The court has demanded that parliament must finalise any plans to reform the Tal Law by 1 August, if they wish for it to be amended at all. In response, the government ordered the formation of a committee led by Kadima member Yohanan Plesner, to draw up a new enlistenment law.

However Netanyahu ordered the committee to disband on 2 July, and subsequently proferred proposals which were far more moderate than the Kadima MKs wanted - and were promptly rejected by Mofaz.

Announcing his party's withdrawal from the coalition, Mofaz - who believes that ultra-orthodox Jews should be drafted by the age of 22 at the latest - said that Kadima "made a real effort to push toward a new law that would change the balance of service", adding "we are going back with our heads held high to lead the nation in the opposition."

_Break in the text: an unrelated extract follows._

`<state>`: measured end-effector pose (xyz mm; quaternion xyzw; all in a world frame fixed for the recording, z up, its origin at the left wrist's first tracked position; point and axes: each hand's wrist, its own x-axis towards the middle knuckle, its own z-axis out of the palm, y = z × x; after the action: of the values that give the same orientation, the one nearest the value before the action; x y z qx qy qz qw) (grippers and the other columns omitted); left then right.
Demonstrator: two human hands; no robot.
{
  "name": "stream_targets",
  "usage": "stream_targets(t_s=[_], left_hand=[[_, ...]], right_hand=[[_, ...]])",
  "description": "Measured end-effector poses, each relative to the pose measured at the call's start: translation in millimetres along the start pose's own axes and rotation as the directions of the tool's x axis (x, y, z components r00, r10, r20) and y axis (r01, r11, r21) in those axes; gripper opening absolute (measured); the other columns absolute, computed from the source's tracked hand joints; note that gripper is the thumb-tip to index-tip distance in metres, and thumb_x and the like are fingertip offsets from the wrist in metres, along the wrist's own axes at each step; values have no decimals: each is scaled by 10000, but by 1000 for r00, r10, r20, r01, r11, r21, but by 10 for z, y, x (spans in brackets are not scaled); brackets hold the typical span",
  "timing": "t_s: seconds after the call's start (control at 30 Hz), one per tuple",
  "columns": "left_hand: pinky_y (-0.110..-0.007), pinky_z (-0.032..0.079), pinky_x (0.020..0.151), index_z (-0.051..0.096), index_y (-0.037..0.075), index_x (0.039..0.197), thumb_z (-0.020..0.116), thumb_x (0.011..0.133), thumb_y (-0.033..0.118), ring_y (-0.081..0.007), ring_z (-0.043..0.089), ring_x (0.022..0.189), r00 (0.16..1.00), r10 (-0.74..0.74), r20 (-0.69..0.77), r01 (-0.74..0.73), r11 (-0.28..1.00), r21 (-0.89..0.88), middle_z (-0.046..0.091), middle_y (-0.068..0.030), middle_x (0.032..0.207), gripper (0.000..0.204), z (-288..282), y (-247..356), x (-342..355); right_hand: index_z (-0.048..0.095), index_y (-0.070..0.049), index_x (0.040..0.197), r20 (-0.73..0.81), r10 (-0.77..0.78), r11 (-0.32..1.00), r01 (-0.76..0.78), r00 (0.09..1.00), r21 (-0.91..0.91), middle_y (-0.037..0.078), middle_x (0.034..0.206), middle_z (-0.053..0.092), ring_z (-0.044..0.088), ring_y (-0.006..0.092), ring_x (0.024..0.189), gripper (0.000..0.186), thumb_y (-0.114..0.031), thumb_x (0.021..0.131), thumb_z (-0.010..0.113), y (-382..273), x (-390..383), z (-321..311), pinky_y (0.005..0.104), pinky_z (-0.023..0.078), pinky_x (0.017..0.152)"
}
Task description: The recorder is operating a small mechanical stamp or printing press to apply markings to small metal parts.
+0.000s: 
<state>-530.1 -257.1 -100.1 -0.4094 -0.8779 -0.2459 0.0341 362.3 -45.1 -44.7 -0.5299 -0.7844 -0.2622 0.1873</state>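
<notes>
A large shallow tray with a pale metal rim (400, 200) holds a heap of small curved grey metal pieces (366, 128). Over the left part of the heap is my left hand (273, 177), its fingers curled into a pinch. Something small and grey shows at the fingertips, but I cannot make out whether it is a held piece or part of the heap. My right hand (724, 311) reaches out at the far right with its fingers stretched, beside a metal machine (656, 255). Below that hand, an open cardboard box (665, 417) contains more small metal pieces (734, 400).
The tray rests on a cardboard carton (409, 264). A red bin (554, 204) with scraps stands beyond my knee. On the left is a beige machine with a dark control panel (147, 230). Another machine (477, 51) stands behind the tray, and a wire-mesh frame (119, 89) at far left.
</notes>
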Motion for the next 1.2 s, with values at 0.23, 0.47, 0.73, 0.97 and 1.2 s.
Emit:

Although Netanyahu's coalition still holds 66 of the Knesset's 120 seats, the withdrawal of Kadima is likely to preciptate fresh elections in January or February 2013.

Analysts claim that, to protect his majority, Netanyahu will now have to compromise with religious and nationalist hardliners on issues such as the Israeli-Palestinian talks, which have stalled for years over Israel's decision to allow settlements in the West Bank and Jerusalem.

Netenyahu has expressed regret over Mofaz's decision to disengage from the coalition. In a letter to Mofaz, he wrote:

"I am sorry that you decided to give up the opportunity to bring about a historic change. After 64 years we were very close to a significant change in spreading the burden [of army service].

"I will continue to work to bring a responsible solution that Israeli society expects."